What the exercise asks = Using the records below, repeat exactly the lines from the one holding "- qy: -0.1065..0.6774" through the one holding "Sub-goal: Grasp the", both ends included, and no others.
** Supplied information follows **
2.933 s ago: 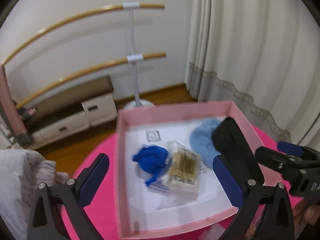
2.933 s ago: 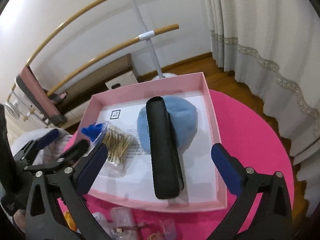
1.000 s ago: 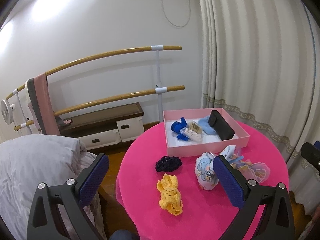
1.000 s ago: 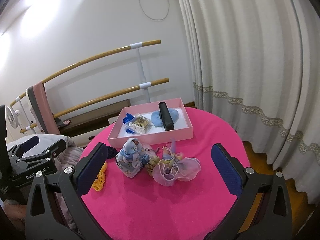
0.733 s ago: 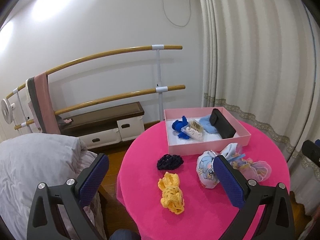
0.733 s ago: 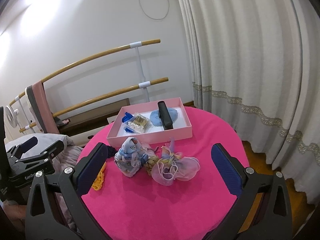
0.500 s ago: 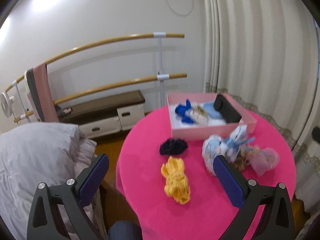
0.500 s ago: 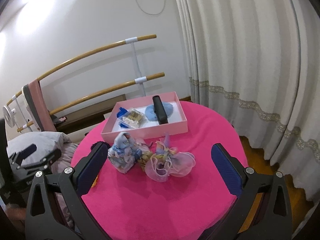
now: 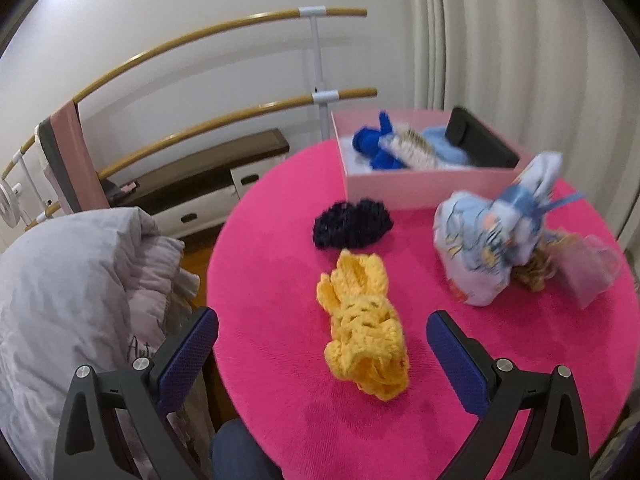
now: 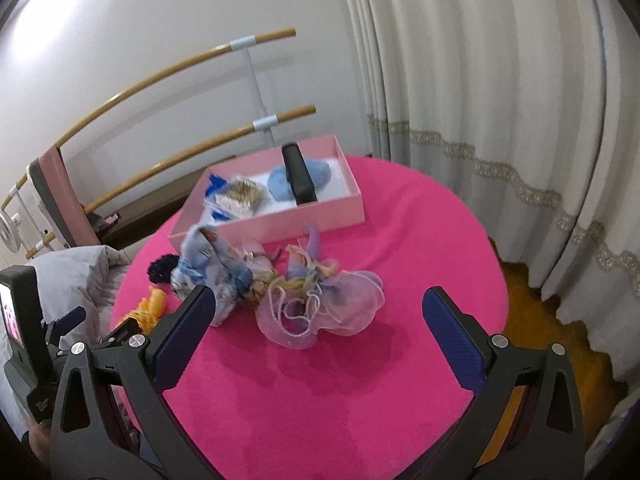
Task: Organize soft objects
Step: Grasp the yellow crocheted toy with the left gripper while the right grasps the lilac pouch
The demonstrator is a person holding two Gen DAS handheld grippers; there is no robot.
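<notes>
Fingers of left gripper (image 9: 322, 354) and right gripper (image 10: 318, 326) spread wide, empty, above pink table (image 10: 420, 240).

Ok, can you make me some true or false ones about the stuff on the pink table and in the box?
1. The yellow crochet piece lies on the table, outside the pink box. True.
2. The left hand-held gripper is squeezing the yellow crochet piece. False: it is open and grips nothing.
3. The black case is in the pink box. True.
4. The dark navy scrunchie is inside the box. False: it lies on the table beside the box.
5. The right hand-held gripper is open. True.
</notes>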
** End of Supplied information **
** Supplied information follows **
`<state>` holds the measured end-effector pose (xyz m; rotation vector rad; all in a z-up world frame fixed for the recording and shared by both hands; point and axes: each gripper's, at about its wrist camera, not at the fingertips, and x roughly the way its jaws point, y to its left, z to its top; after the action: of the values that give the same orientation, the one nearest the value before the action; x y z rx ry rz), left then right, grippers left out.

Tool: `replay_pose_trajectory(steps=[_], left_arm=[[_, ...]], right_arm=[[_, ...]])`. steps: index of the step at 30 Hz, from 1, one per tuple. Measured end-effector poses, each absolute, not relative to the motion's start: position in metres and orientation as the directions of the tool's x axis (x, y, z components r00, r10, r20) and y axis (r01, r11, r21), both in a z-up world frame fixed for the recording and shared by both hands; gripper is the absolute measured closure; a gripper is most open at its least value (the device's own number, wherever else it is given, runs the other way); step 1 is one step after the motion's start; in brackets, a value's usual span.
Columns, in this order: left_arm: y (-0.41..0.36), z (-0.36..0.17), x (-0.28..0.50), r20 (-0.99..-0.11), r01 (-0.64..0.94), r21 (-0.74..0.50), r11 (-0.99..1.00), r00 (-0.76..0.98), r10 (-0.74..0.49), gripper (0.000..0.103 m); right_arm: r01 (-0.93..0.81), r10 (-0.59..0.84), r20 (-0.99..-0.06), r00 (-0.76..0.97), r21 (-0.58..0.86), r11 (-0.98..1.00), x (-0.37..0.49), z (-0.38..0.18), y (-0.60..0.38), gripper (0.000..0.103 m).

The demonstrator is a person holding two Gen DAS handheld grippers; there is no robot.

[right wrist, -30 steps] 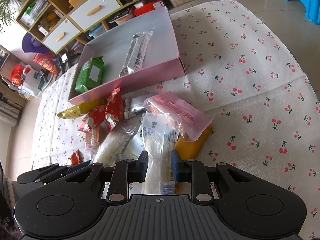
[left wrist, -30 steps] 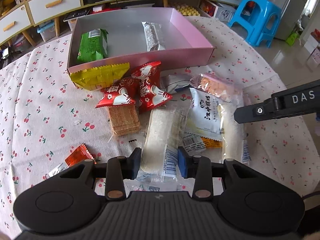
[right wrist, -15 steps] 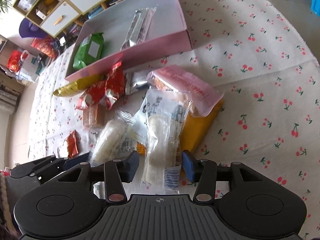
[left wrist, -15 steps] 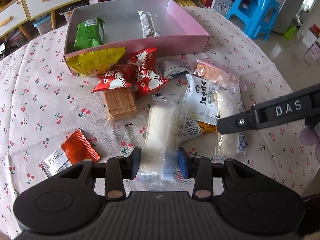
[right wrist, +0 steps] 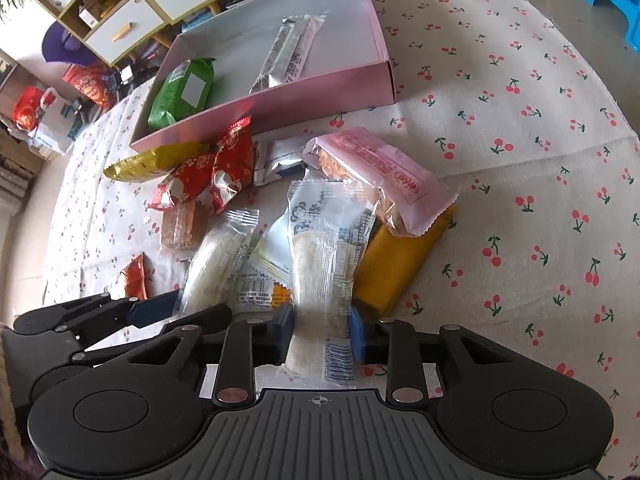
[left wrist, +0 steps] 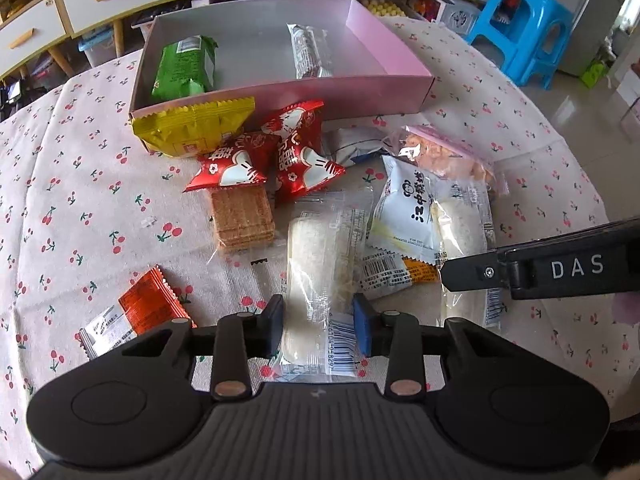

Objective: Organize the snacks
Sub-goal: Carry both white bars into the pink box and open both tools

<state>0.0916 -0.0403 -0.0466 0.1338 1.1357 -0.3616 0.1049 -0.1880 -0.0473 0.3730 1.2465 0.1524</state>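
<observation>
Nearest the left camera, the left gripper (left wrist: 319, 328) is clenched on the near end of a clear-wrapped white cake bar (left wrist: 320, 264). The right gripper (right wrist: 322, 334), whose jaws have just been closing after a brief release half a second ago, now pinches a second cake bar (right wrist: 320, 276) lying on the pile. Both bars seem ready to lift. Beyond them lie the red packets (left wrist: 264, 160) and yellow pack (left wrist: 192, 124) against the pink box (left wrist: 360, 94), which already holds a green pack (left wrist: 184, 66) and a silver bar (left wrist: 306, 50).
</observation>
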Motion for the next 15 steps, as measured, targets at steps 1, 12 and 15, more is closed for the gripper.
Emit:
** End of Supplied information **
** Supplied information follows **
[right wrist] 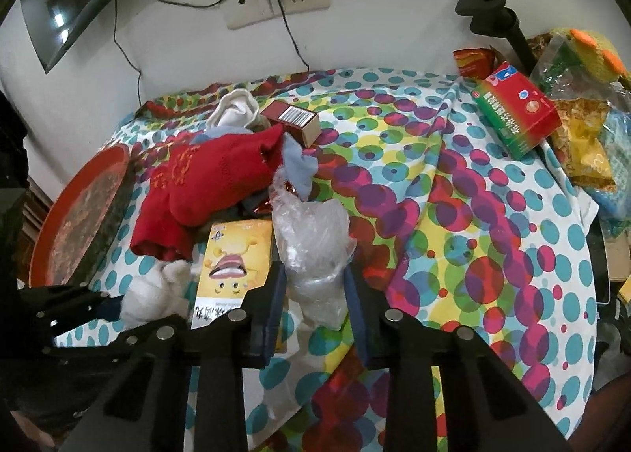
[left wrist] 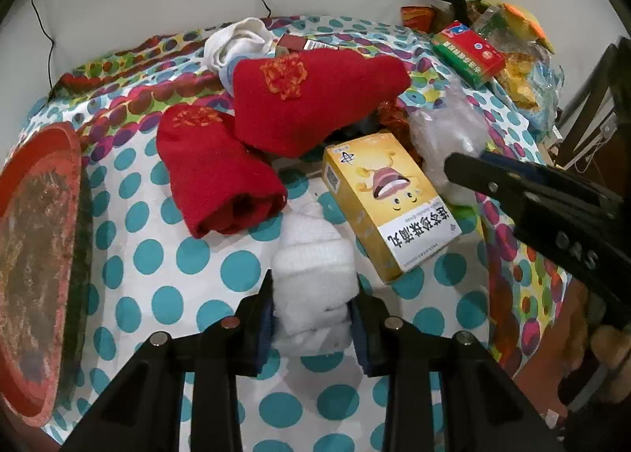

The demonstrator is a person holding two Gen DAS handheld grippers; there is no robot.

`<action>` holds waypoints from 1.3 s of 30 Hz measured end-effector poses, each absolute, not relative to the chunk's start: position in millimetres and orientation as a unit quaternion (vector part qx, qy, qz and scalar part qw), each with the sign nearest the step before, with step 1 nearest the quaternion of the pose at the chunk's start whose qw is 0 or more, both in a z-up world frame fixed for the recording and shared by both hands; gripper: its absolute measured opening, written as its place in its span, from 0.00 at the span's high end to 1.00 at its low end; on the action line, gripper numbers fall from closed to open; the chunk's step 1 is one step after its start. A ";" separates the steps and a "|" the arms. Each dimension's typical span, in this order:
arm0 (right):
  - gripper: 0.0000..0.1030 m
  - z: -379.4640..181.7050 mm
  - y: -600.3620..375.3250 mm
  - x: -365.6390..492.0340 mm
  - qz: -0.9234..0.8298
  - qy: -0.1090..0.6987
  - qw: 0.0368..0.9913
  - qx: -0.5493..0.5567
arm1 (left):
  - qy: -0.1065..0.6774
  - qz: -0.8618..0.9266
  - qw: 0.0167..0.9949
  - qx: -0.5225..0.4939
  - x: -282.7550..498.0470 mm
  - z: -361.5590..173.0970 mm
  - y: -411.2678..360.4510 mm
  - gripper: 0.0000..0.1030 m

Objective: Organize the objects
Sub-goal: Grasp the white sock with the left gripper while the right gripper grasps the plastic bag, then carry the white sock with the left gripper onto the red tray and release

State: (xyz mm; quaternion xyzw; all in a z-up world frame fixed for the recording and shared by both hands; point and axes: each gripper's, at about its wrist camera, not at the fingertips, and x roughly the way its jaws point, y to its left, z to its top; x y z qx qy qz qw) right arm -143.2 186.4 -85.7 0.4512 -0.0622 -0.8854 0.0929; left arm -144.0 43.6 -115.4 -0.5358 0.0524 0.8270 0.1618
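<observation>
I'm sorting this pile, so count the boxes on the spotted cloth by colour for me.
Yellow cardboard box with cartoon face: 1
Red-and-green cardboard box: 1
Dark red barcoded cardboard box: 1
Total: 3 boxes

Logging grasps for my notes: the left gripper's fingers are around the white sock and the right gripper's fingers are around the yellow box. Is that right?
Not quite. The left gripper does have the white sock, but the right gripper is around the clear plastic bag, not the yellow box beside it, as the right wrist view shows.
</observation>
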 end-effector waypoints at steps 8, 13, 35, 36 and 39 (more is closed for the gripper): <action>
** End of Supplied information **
Solved problem =
  - qy: -0.1065..0.6774
  - qz: -0.8618..0.9266
  - qw: 0.0167..0.9949
  - qx: -0.5225..0.4939
  - x: -282.7550..498.0470 mm
  - z: -361.5590..173.0970 mm
  - y: -411.2678..360.4510 mm
  - gripper: 0.0000..0.1030 m

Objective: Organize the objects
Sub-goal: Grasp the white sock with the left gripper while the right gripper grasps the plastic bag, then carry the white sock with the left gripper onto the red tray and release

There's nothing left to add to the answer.